BPR Kuningan itu bukan bank biasa. Ini bank milik publik, menyimpan uang gaji ASN, pensiunan, pelaku UMKM, dan tabungan masyarakat kecil. Kalau sampai terjadi gagal bayar, maka imbas sosialnya akan sangat luas.
Bupati Kuningan Dian Rachmat Yanuar sebagai KPM dan mewakili selaku pemilik saham 100 % dari pemerintah daerah harus turun tangan secepatnya jangan cuci tangan terus. Jangan sampai publik mencatat ada dua tragedi keuangan dalam satu dekade yakni pertama kado pahit opini WDP dari BPK untuk Pemkab Kuningan, lalu yang kedua bank daerah miliknya sendiri bangkrut.
Terkait pernyataan dari Direktur Bank Kuningan Dodo Warda, SE ketika dilakukan konfirmasi dan memberikan jawaban tentang masalah itu dengan menyatakan bahwa ada hal yang tidak dimasukkan dalam laporan tersebut sehingga rasio LDR menjadi tinggi.
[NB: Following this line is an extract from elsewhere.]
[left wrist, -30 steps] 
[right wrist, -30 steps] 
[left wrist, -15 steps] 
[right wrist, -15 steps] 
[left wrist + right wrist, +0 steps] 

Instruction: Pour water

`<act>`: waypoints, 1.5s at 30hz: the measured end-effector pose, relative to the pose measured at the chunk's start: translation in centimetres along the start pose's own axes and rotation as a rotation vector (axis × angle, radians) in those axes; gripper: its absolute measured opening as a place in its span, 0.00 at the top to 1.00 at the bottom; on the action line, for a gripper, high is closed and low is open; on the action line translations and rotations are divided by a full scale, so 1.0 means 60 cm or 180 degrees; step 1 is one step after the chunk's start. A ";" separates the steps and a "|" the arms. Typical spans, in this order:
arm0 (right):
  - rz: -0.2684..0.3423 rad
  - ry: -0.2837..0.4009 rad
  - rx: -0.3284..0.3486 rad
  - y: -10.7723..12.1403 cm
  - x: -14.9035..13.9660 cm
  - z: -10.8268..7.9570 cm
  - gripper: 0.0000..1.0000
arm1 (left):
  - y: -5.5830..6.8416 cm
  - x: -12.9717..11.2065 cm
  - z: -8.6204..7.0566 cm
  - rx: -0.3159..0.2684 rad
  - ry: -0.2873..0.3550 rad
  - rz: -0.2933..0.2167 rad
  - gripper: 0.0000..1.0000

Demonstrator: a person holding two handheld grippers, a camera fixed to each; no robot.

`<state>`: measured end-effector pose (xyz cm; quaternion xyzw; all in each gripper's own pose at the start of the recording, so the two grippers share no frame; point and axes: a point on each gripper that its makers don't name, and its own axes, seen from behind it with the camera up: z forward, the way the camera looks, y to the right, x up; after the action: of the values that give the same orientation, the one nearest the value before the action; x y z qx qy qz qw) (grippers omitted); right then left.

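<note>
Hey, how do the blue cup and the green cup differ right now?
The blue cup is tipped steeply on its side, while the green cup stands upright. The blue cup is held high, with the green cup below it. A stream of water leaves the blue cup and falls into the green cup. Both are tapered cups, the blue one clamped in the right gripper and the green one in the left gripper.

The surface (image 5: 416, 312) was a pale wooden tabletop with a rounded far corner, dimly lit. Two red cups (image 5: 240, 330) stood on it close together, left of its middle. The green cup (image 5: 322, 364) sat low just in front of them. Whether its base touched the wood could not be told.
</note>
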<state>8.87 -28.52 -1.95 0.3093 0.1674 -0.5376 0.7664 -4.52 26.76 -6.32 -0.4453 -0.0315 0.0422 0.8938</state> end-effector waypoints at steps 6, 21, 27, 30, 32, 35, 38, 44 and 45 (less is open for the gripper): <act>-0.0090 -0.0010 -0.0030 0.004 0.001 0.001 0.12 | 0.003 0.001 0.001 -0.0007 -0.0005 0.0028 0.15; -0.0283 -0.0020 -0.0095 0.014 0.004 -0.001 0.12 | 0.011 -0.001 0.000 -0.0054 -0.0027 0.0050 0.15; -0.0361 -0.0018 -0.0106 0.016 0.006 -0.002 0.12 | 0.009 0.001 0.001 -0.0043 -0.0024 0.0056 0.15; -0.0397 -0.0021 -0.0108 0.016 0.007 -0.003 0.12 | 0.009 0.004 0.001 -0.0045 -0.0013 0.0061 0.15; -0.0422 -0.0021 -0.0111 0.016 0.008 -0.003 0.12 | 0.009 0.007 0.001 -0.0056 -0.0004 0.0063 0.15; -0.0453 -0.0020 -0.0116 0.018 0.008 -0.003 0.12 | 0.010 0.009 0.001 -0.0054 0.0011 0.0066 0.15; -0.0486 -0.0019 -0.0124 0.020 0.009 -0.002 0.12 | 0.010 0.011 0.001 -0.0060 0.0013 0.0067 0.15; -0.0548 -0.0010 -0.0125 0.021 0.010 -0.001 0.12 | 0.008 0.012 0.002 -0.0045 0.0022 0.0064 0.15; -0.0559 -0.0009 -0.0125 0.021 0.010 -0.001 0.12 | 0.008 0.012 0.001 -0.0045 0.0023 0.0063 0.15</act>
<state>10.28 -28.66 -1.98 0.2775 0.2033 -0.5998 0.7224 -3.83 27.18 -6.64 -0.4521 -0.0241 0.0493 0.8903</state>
Kami tentu membantahnya keras, dimana hasil Laporan Publikasi Keuangan Bank Kuningan Per 31 Desember 2024 itu sudah diaudit oleh Kantor Akuntan Publik DRA. YATI RUHIYATI, CA., CPA dengan memakan biaya yang besar. Jadi kalau disebut laporan itu keliru, maka kredibilitas dari Kantor Akuntan Publiknya diragukan. Jangan-jangan cuma dicatut namanya saja. Kemudian masalah uang ada dan tidak ada itu akan terlihat ketika terjadi rush money seperti yang menimpa pada KSP Mekar Jaya.